The continuous evolution of SARS-CoV-2 through mutational changes has given rise to many variants including Delta (B.1.617.2) and Omicron (B.1.1.529). Given our observations, we further examined the N mutation in those variants focusing on the region between the SR-rich motif and GID (https://cov-lineages.org/constellations). Interestingly, we found many mutations in the variants of SARS-CoV-2 in the proximal N-terminus of the CDK1 phosphorylation site (Fig. 5C). Notably, there was no mutation among the SARS-CoV-2 variants in the GID region, suggesting the evolutionary fitness of GSK-3 binding in the Sarbecovirus lineage. To validate the role of these mutations in the variants, we chose several mutations of N including Variants of Concern (VOC, Delta and Omicron) and generated N expression vectors having those mutations. We then overexpressed those vectors in 293 cells and examined the protein abundance and phosphorylation status of N. Interestingly, protein abundance of N in those variants was increased by the substitution of single or double amino acid(s), especially in Delta and Omicron (Fig. 5D). The N-S202R mutant found in Lota (Variant Being Monitored, VOM) and R203K/G204R found in Omicron showed even more phosphorylation compared to ancestral N, while N found in Delta revealed a similar mobility shift.

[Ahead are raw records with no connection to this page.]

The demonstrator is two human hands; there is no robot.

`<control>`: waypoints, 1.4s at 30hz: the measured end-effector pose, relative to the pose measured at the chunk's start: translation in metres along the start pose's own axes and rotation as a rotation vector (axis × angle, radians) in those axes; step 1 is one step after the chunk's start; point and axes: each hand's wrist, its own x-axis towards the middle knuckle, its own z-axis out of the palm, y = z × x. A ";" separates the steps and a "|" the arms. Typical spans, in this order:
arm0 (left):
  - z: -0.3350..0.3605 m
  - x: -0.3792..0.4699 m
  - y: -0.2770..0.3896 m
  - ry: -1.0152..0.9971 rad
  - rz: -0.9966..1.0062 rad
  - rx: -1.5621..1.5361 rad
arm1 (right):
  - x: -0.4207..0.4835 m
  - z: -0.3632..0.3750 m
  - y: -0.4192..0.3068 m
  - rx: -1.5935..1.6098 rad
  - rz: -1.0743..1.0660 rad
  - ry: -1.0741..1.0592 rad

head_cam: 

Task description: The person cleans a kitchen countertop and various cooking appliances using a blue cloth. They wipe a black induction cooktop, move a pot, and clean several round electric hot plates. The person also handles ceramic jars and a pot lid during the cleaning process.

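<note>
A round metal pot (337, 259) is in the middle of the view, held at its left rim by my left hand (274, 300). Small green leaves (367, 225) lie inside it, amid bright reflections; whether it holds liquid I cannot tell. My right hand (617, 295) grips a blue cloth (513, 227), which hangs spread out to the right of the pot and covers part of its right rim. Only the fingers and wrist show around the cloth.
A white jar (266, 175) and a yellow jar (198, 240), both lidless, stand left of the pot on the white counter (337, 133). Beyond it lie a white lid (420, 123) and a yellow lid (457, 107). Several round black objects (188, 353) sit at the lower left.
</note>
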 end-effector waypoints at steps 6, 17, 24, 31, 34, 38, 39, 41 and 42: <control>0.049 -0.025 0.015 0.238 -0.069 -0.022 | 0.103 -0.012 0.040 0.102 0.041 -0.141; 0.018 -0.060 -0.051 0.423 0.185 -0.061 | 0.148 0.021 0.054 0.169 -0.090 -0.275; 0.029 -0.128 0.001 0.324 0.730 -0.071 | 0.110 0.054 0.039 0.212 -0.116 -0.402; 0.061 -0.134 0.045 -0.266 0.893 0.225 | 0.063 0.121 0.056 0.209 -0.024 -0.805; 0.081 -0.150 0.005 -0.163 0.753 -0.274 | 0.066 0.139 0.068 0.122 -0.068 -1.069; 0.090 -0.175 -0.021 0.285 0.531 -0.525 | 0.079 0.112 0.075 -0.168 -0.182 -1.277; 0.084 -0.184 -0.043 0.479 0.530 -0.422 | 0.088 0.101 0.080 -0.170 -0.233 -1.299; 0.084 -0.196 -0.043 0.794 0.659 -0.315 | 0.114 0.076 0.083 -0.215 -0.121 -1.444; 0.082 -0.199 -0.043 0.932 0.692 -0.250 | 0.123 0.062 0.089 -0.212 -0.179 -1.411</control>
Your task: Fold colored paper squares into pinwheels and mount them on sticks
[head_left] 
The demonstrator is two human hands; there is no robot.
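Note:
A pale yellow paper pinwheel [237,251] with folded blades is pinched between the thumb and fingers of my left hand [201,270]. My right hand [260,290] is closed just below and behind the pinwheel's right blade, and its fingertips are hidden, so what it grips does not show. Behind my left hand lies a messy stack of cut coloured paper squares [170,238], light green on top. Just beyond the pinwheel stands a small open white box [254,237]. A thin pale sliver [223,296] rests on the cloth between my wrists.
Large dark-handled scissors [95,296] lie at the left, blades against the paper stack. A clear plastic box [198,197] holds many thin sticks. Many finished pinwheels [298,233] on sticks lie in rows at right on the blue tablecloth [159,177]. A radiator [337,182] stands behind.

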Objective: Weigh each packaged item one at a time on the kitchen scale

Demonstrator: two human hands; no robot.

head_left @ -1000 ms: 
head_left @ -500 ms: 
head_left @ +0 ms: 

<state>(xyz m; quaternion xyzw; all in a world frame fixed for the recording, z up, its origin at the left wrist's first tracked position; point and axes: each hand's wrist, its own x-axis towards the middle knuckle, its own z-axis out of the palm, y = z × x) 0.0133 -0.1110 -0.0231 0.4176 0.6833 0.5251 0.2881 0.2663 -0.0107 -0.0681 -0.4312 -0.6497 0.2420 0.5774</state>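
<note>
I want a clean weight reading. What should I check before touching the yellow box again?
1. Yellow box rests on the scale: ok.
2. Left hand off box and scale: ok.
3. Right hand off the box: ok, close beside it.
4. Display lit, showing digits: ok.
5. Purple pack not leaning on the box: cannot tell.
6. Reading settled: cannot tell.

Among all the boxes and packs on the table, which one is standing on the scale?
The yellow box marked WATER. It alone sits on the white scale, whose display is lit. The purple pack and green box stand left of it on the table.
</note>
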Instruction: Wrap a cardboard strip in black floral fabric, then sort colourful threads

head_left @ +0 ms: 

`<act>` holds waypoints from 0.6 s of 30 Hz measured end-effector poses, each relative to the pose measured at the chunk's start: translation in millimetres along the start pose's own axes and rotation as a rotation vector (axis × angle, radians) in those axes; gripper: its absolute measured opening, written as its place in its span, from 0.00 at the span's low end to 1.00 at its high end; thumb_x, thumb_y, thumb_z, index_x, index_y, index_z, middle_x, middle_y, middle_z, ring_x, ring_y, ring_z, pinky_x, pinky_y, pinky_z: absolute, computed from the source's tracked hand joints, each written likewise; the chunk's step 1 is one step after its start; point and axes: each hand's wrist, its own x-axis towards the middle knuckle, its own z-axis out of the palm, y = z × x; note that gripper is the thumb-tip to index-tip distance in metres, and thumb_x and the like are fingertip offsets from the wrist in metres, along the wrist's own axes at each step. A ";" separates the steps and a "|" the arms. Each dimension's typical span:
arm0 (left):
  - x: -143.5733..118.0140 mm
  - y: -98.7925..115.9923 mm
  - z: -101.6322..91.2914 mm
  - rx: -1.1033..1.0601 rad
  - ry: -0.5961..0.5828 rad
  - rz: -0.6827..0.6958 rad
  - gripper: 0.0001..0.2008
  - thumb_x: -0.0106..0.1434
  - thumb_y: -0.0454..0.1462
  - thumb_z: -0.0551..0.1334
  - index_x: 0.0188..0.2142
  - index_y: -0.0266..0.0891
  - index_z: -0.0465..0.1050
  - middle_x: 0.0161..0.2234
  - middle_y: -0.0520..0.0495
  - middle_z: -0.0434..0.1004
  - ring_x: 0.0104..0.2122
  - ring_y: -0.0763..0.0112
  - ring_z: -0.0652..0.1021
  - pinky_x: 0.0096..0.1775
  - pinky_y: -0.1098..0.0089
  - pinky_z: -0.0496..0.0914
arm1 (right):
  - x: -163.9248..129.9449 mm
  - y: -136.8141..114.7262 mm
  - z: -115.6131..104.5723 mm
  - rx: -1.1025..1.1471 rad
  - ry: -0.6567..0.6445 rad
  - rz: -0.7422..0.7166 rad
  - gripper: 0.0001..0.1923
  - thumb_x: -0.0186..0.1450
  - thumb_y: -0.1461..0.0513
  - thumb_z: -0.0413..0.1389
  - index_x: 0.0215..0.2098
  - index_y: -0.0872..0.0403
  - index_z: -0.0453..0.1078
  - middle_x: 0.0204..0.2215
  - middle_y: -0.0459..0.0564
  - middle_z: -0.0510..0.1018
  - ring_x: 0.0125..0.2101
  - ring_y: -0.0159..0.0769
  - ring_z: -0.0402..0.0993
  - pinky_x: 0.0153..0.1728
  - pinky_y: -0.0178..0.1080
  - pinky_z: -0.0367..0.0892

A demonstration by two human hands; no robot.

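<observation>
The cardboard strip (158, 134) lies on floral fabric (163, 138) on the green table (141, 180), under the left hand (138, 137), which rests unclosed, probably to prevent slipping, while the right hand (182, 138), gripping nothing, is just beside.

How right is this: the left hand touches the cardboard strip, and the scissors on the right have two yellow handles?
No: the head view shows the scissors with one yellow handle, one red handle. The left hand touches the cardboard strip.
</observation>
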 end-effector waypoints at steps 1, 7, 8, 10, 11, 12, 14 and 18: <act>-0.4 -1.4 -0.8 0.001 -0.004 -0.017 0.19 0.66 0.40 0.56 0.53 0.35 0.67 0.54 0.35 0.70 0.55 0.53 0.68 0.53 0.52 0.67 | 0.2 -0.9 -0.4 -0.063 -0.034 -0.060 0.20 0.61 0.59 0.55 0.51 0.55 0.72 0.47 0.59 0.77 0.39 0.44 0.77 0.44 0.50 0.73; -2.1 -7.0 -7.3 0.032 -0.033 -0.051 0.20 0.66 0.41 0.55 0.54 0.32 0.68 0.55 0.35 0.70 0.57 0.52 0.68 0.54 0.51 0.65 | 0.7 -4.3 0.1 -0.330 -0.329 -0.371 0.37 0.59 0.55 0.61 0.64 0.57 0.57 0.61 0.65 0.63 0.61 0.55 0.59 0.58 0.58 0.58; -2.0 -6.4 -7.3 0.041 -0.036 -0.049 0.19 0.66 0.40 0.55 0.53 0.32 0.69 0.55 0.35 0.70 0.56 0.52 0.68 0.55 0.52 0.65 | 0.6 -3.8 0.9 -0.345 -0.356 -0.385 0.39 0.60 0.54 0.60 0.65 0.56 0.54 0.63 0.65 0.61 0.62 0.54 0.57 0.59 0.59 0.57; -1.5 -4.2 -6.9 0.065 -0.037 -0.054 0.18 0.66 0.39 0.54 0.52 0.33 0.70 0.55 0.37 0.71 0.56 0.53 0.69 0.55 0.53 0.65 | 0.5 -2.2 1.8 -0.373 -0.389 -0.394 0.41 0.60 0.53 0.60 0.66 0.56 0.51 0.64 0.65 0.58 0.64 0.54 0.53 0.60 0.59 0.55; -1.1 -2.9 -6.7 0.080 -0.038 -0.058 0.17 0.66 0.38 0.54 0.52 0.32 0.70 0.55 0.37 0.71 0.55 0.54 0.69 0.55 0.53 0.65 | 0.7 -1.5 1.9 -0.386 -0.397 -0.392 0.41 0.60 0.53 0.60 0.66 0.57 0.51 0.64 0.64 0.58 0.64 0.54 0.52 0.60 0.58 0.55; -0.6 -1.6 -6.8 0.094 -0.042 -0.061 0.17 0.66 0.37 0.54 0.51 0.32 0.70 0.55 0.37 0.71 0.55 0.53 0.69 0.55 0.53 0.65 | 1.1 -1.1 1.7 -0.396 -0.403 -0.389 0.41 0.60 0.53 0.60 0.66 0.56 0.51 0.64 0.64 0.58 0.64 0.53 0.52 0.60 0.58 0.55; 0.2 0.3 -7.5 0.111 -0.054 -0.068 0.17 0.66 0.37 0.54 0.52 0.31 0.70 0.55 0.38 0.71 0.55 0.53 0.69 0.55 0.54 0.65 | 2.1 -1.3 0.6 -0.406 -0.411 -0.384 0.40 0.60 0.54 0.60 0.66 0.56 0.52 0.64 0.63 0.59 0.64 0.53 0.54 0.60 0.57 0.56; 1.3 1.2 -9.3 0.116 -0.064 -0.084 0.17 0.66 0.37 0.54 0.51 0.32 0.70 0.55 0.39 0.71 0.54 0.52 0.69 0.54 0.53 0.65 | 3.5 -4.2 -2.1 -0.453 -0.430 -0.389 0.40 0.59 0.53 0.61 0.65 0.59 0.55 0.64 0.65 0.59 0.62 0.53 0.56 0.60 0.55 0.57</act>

These results indicate that the mutational evolution of N between the SR-rich motif and GID increases protein abundance as well as hyper-phosphorylation of N. Taking these together, we observed that the N protein of SARS-CoV-2 harbors hyper-phosphorylation machinery including GID, priming phosphorylation, and Gly-rich flexible linker. The evolutionary role and biological impact of N in the COVID-19 pandemic thus needs further elucidation.

DISCUSSION

Highly expressed endogenously in mammals, GSK-3 is an exceptional kinase inactivated by exogenous signaling, such as by insulin and Wnt (Cohen and Frame, 2001; Doble and Woodgett, 2003). Priming phosphorylation by other many kinases allows a strong (500 to 1,000 fold) preference for GSK-3 substrates, which have multiple and serial phosphorylation sites by GSK-3, including EMT-inducer Snail and β-catenin (Kaidanovich-Beilin and Woodgett, 2011; Yook et al., 2005). The importance of GSK-3 has been extensively confirmed in human diseases, including Alzheimer’s, metabolic diseases, and cancer (Cohen and Frame, 2001; Doble and Woodgett, 2003). Notably, many viruses or bacterial genes directly interact with and utilize endogenous GSK-3 for entry, replication and latency (Alfhili et al., 2020). For example, latency-associated nuclear antigen (LANA) in Kaposi’s sarcoma-associated herpesvirus (KSHV) interacts with GSK-3 via GID embedded in LANA. As with Axin, the LANA-GSK-3 interaction is essential to phosphorylation of LANA and inactivation of GSK-3 (Fujimuro et al., 2005). Cytotoxin-associated gene A (CagA) oncoprotein in Helicobacter pylori directly binds to GSK-3 and depletes its endogenous kinase activity, resulting in potentiation of the Snail-mediated EMT program in gastric cancer (Lee et al., 2014). Unlike LANA and CagA, N of SARS-CoV-2 does not affect endogenous GSK-3 activity. Because the endogenous GSK-3 kinase activity is critically required for replication of coronavirus, including phase separation, RNA transcription and viral particle formation (Carlson et al., 2020; Wu et al., 2009; 2014), our observations indicate that N-GID has evolved to facilitate its own phosphorylation as a GSK-3 substrate rather than as a GSK-3 scaffolding protein in Wnt signaling.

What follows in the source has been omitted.